“Cari Emiliano e Decaro: Bari non è vostra, non è mafiosa. Giù le mani da Bari e dai baresi ve lo diciamo noi”. Seduti nei posti di solito occupati dalla Giunta comunale in aula Dalfino, i parlamentari di centrodestra pongono una serie di domande dirette ad Antonio Decaro nella conferenza stampa chiamata ‘Operazione Verità‘. Ripercorrono in poco meno di due ore quanto accaduto nelle ultime settimane, da quando l’operazione Codice Interno ha catapultato il capoluogo pugliese al centro delle cronache nazionali. Non ci stanno a passare per quelli che vogliono affossare la città: “non vorremmo neanche noi lo scioglimento del Comune – ripetono uno dopo l’altro – ma dopo 130 arresti non potevamo stare zitti”. Passo dopo passo, con l’ausilio di video e stralci dell’ordinanza commentano i punti essenziali davanti a circa 300 persone. Inevitabile il passaggio sulle dichiarazioni del presidente Michele Emiliano sul palco della grande manifestazione dello scorso sabato finite nell’occhio del ciclone.

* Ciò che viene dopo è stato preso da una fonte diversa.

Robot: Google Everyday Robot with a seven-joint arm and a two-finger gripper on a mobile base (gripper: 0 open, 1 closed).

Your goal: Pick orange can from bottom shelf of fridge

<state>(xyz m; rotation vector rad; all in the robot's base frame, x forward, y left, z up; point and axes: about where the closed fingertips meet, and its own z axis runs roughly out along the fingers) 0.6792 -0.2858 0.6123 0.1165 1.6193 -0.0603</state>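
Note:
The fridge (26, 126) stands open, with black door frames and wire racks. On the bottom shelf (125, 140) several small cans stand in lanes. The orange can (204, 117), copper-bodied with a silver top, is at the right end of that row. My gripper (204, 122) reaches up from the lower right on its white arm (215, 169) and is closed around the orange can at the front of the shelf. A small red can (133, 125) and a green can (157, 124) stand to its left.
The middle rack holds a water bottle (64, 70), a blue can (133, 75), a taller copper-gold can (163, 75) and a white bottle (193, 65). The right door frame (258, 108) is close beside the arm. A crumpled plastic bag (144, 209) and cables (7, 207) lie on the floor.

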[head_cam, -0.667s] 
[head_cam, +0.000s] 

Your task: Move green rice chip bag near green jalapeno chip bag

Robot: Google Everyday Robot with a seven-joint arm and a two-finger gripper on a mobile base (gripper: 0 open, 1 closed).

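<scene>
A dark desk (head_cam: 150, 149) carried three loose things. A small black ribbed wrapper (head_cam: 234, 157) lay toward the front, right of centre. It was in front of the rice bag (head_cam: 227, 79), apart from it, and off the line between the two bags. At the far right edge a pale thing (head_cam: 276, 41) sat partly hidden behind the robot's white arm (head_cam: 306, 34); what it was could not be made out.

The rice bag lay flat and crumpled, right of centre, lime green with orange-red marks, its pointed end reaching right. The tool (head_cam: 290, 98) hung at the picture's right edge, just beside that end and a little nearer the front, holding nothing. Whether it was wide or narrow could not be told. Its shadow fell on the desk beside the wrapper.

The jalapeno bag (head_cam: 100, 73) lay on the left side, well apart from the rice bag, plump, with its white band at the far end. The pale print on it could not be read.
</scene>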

E’ il vice-ministro alla Giustizia Francesco Paolo Sisto, in una vera e propria arringa da tribunale, a passare al setaccio ogni frame del video. Si sofferma più e più volte su parole, mimica facciale e gestualità di Antonio Decaro durante le dichiarazioni del presidente, prima di mostrare un altro video – risalente al 2022 – in cui al racconto del medesimo episodio non è seguita alcuna smentita. “Vogliamo sapere la verità”, ripetono insieme. “I re sono nudi”, dirà invece Sisto prima di concentrarsi sull’altro grande capitolo della questione, quella che riguarda la municipalizzata dei trasporti.
Il senatore Filippo Melchiorre, ripercorre tutte le richieste di chiarimento sull’Amtab fatte in consiglio comunale e rimaste lettera morta, mostra anche il video in cui il consigliere Giannuzzi – all’indomani degli arresti – chiede numi sull’azienda mentre i colleghi di maggioranza lo lasciano da solo in aula Dalfino. Ciò che comincia Melchiorre lo termina Davide Bellomo che legge ad alta voce alcune intercettazioni. Parlano insomma di una realtà modificata dalla narrazione del centrosinistra, raccontano di un popolo – quello barese – preso in giro e non da ultimo di un centrodestra che ha dovuto chidere più sicurezza per una città altrimenti allo sbando.
Sono 11 le domande che i parlamentari di centrodestra vogliono rivolgere al sindaco di Bari, Antonio Decaro, per chiarire la posizione del Comune rispetto alla malavita organizzata. I quesiti sono stati resi noti nel corso della conferenza stampa. I parlamentari vogliono sapere perché il sindaco non si sia reso conto “di ciò che accadeva nella municipalizzata Amtab”, finita sotto commissariamento, e perché non abbia mai voluto discutere in Aula della situazione dell’azienda. Chiedono anche perché Decaro “lo scorso 27 febbraio, un giorno dopo gli arresti, abbia consentito a molti consiglieri della sua maggioranza di uscire dall’Aula” e perché non abbia reso noto agli stessi “consiglieri e alla città la narrazione del presidente dimissionario di Amtab, Persichella”. Le domande successive sono sul perché il sindaco non racconti “il motivo delle dimissioni continue del management di Amtab negli ultimi otto mesi” e perché non accolga “l’invito del centrodestra a convocare una seduta monotematica del consiglio comunale per discutere dei 130 arresti”. I parlamentari vorrebbero inoltre sapere perché Decaro, “negli ultimi otto anni come presidente dell’Anci, non abbia mai fatto obiezioni sui 137 accessi disposti dal Viminale, qualificando come atto di guerra quello di Bari” e perché continui a “sfuggire ai confronti”. Vorrebbero sapere perché il sindaco rinneghi “ogni rapporto di conoscenza con Maria Carmen Lorusso” e con “Giacomo Olivieri, con il quale ha condiviso le primarie del 2014”. L’undicesima domanda riguarda la foto pubblicata oggi da alcuni quotidiani, che ritrae il sindaco con due donne che sarebbero la sorella e la nipote del boss Capriati. I parlamentari chiedono a Decaro se sia vera.